You can begin to establish direction for yourself and your organization. Mission, goals, vision, strategies. I like to think about it as the what, the how, and the why. What are we going to accomplish? What's the mission? What's the objectives? How are we going to do it? What are the strategies we're going to apply to make this happen, and why should we get excited about it?

Then there's a piece that's really about building your team. The reality here is you don't get to build your team from scratch. In most circumstances, you are inheriting somebody else's team, and you need to assess that team, reshape that team, align that team, and accelerate that team in new directions. Then there's a component that is about securing early wins. What are early wins going to look like in the circumstance? How do you begin to identify the ones you're going to focus on?

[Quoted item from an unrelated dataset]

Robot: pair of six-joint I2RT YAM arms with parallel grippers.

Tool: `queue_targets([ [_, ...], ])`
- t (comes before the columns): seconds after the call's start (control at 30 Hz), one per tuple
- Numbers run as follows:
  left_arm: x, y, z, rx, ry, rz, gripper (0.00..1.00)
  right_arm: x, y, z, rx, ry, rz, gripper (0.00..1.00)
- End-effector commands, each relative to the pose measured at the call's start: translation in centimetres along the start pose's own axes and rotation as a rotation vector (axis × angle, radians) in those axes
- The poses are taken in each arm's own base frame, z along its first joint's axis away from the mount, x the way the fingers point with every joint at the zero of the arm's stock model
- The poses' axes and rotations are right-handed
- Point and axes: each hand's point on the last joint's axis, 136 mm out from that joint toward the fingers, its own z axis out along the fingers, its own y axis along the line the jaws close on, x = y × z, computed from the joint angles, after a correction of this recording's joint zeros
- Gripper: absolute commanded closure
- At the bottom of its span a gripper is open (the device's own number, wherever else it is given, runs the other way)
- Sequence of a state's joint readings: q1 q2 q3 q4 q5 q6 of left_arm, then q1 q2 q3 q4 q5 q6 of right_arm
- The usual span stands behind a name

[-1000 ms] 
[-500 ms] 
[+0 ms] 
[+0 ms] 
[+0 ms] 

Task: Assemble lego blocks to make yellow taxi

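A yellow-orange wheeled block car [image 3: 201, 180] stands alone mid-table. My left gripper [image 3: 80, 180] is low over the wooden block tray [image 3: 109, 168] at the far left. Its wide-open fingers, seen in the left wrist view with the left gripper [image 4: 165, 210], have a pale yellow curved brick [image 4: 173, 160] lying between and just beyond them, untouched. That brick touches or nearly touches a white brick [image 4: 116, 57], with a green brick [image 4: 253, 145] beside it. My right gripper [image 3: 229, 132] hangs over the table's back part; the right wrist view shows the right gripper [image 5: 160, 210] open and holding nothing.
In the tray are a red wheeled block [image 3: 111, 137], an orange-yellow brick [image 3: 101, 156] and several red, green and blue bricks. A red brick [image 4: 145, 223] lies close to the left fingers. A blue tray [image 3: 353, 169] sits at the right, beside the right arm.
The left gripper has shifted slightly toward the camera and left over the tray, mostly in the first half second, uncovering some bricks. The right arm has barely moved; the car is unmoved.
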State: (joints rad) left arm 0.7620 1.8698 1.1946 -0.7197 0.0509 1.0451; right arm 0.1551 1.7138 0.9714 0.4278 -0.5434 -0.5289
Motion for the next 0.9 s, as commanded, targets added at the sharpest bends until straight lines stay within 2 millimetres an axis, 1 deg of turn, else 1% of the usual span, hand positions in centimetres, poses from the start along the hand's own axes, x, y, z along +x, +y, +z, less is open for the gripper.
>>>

Critically, how do you organize a really begin to get those wins and a build the support that you need to really make that happen? So the final element of the transition roadmap is create alliances. In order to get anything done in most of the large organizations that I certainly work with, you need to create alliances. You're often operating in the context of a matrix. You don't necessarily have the authority to mandate things happen. Sometimes you do.

But often you're in a situation where there are key stakeholders. There are people who control resources that you need to have access to. And the name of the game when you're thinking about getting these early wins, or establishing direction for your organization, is building those alliances in order to move things forward.